Work instruction:
Return every line below exactly as written.

═════ Supplied information ═════

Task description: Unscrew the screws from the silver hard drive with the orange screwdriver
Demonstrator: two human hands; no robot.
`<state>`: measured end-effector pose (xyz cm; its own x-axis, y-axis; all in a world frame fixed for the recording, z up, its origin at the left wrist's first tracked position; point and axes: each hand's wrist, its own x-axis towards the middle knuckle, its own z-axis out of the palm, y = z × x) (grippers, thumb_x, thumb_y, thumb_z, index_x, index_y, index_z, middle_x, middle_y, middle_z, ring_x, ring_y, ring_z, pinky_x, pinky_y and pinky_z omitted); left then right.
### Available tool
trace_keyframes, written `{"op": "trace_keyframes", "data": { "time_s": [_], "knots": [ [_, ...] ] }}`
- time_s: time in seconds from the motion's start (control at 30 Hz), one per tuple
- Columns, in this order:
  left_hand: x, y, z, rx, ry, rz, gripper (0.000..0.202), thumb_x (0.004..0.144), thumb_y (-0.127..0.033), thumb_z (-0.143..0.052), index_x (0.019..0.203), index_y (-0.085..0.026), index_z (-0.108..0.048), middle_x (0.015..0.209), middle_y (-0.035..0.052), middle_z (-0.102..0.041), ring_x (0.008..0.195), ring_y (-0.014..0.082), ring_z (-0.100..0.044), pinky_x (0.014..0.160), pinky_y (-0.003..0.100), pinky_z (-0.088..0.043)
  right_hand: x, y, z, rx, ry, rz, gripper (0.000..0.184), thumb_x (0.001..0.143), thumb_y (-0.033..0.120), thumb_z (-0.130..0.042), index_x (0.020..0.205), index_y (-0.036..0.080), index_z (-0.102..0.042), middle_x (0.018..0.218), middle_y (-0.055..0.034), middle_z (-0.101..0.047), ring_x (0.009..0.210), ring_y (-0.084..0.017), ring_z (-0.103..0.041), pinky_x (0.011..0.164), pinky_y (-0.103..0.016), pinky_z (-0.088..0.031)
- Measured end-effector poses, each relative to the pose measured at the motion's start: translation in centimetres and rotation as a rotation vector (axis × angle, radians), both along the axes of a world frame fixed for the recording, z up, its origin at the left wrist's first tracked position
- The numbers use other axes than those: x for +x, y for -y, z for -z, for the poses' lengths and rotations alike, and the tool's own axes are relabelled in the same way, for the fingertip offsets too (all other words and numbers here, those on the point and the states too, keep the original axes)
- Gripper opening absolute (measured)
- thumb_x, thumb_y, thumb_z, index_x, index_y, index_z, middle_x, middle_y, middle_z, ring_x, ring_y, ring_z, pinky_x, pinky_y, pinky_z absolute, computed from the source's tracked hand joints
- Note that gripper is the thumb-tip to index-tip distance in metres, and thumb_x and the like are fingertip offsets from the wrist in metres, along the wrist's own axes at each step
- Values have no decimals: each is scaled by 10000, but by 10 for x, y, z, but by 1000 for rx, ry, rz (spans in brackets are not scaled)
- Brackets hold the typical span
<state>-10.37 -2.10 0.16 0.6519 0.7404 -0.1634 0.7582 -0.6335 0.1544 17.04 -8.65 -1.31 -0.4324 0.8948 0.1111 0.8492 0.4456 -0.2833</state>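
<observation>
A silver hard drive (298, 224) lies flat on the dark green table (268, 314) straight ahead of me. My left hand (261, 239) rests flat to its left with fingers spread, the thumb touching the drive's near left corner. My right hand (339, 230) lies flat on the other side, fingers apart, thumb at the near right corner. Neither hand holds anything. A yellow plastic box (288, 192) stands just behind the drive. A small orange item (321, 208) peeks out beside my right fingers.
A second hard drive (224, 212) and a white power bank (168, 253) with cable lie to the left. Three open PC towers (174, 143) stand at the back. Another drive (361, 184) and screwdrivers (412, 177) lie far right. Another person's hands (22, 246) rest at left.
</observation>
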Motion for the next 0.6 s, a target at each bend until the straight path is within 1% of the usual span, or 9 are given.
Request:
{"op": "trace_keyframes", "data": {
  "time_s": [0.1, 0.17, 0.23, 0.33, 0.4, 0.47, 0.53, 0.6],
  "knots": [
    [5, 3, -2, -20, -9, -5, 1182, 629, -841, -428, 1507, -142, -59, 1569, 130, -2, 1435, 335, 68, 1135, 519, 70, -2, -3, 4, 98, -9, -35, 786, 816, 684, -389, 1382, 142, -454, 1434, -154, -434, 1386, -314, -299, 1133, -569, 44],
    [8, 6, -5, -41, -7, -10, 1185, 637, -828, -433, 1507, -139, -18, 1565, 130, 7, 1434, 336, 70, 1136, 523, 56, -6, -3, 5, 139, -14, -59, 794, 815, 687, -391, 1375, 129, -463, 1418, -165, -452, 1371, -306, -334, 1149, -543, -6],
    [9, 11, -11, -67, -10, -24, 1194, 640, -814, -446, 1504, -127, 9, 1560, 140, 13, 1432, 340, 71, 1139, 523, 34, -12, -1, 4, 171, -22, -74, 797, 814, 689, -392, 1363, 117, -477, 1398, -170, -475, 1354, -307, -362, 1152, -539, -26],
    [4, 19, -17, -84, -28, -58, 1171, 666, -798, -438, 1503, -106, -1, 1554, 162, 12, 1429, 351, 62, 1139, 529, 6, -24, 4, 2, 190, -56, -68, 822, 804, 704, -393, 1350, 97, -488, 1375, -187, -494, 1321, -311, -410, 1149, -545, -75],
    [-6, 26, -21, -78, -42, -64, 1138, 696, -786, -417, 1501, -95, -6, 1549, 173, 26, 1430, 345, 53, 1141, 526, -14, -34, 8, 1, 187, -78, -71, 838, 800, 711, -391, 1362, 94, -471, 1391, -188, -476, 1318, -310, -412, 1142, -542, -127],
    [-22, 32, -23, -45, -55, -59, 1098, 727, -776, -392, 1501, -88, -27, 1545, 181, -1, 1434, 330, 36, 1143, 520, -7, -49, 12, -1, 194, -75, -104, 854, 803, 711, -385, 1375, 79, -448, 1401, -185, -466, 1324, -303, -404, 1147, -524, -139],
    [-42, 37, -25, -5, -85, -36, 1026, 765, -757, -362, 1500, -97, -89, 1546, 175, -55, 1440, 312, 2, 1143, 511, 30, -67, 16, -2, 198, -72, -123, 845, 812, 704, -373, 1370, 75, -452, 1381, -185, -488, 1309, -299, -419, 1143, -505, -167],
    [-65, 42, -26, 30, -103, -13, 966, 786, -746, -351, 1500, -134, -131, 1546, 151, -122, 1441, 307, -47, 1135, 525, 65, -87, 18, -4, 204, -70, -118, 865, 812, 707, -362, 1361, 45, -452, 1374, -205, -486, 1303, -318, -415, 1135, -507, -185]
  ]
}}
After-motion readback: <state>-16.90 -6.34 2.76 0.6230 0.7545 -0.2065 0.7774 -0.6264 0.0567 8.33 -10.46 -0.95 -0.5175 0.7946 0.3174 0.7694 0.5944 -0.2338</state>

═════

Response to the task:
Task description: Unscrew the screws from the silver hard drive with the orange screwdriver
Demonstrator: two human hands; no robot.
`<state>`: measured end-effector pose (xyz cm; its own x-axis, y-axis; all in a world frame fixed for the recording, z up, its origin at the left wrist's first tracked position; point and axes: each hand's wrist, its own x-axis towards the middle knuckle, its own z-axis out of the palm, y = z × x) (grippers, thumb_x, thumb_y, thumb_z, index_x, index_y, index_z, middle_x, middle_y, middle_z, ring_x, ring_y, ring_z, pinky_x, pinky_y and pinky_z omitted); left then right.
### Available tool
trace_keyframes, written `{"op": "trace_keyframes", "data": { "time_s": [_], "knots": [ [_, ...] ] }}`
- time_s: time in seconds from the motion's start (control at 30 Hz), one per tuple
- Columns, in this order:
  left_hand: x, y, z, rx, ry, rz, gripper (0.000..0.202), thumb_x (0.004..0.144), thumb_y (-0.127..0.033), thumb_z (-0.143..0.052), index_x (0.019..0.203), index_y (-0.085..0.026), index_z (-0.108..0.048), middle_x (0.015..0.209), middle_y (-0.035..0.052), middle_z (-0.102..0.041), ring_x (0.008..0.195), ring_y (-0.014..0.082), ring_z (-0.100..0.044), pinky_x (0.014..0.160), pinky_y (-0.003..0.100), pinky_z (-0.088..0.043)
  right_hand: x, y, z, rx, ry, rz, gripper (0.000..0.184), thumb_x (0.001..0.143), thumb_y (-0.033..0.120), thumb_z (-0.130..0.042), index_x (0.020..0.205), index_y (-0.036..0.080), index_z (-0.102..0.042), middle_x (0.018..0.218), middle_y (-0.055..0.034), middle_z (-0.101..0.047), ring_x (0.009..0.210), ring_y (-0.084..0.017), ring_z (-0.103..0.041), pinky_x (0.011..0.164), pinky_y (-0.103..0.016), pinky_z (-0.088..0.031)
- Measured end-effector poses, each relative to the pose measured at the motion's start: translation in centimetres and rotation as a rotation vector (axis × angle, radians), both along the axes of a world frame fixed for the recording, z up, its origin at the left wrist's first tracked position
- The numbers use other axes than those: x for +x, y for -y, z for -z, for the poses' lengths and rotations alike, and the tool's own axes are relabelled in the same way, for the fingertip offsets too (all other words and numbers here, those on the point and the states too, keep the original axes)
- Gripper opening absolute (measured)
- thumb_x, thumb_y, thumb_z, index_x, index_y, index_z, middle_x, middle_y, middle_z, ring_x, ring_y, ring_z, pinky_x, pinky_y, pinky_z absolute, computed from the source's tracked hand joints
- Note that gripper is the thumb-tip to index-tip distance in metres, and thumb_x and the like are fingertip offsets from the wrist in metres, along the wrist's own axes at each step
- Values have no decimals: each is scaled by 10000, but by 10 for x, y, z, but by 1000 for rx, ry, rz (spans in brackets are not scaled)
- Brackets hold the typical span
<state>-10.37 -2.10 0.16 0.6519 0.7404 -0.1634 0.7582 -0.6335 0.1544 17.04 -8.65 -1.31 -0.4324 0.8948 0.1111 0.8492 0.4456 -0.2833</state>
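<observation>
A silver hard drive (298, 224) lies flat on the dark green table (268, 314) straight ahead of me. My left hand (261, 239) rests flat to its left with fingers spread, the thumb touching the drive's near left corner. My right hand (339, 230) lies flat on the other side, fingers apart, thumb at the near right corner. Neither hand holds anything. A yellow plastic box (288, 192) stands just behind the drive. A small orange item (321, 208) peeks out beside my right fingers.
A second hard drive (224, 212) and a white power bank (168, 253) with cable lie to the left. Three open PC towers (174, 143) stand at the back. Another drive (361, 184) and screwdrivers (412, 177) lie far right. Another person's hands (22, 246) rest at left.
</observation>
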Motion for the next 0.6 s, a target at each bend until the straight path is within 1% of the usual span, or 9 are given.
Request:
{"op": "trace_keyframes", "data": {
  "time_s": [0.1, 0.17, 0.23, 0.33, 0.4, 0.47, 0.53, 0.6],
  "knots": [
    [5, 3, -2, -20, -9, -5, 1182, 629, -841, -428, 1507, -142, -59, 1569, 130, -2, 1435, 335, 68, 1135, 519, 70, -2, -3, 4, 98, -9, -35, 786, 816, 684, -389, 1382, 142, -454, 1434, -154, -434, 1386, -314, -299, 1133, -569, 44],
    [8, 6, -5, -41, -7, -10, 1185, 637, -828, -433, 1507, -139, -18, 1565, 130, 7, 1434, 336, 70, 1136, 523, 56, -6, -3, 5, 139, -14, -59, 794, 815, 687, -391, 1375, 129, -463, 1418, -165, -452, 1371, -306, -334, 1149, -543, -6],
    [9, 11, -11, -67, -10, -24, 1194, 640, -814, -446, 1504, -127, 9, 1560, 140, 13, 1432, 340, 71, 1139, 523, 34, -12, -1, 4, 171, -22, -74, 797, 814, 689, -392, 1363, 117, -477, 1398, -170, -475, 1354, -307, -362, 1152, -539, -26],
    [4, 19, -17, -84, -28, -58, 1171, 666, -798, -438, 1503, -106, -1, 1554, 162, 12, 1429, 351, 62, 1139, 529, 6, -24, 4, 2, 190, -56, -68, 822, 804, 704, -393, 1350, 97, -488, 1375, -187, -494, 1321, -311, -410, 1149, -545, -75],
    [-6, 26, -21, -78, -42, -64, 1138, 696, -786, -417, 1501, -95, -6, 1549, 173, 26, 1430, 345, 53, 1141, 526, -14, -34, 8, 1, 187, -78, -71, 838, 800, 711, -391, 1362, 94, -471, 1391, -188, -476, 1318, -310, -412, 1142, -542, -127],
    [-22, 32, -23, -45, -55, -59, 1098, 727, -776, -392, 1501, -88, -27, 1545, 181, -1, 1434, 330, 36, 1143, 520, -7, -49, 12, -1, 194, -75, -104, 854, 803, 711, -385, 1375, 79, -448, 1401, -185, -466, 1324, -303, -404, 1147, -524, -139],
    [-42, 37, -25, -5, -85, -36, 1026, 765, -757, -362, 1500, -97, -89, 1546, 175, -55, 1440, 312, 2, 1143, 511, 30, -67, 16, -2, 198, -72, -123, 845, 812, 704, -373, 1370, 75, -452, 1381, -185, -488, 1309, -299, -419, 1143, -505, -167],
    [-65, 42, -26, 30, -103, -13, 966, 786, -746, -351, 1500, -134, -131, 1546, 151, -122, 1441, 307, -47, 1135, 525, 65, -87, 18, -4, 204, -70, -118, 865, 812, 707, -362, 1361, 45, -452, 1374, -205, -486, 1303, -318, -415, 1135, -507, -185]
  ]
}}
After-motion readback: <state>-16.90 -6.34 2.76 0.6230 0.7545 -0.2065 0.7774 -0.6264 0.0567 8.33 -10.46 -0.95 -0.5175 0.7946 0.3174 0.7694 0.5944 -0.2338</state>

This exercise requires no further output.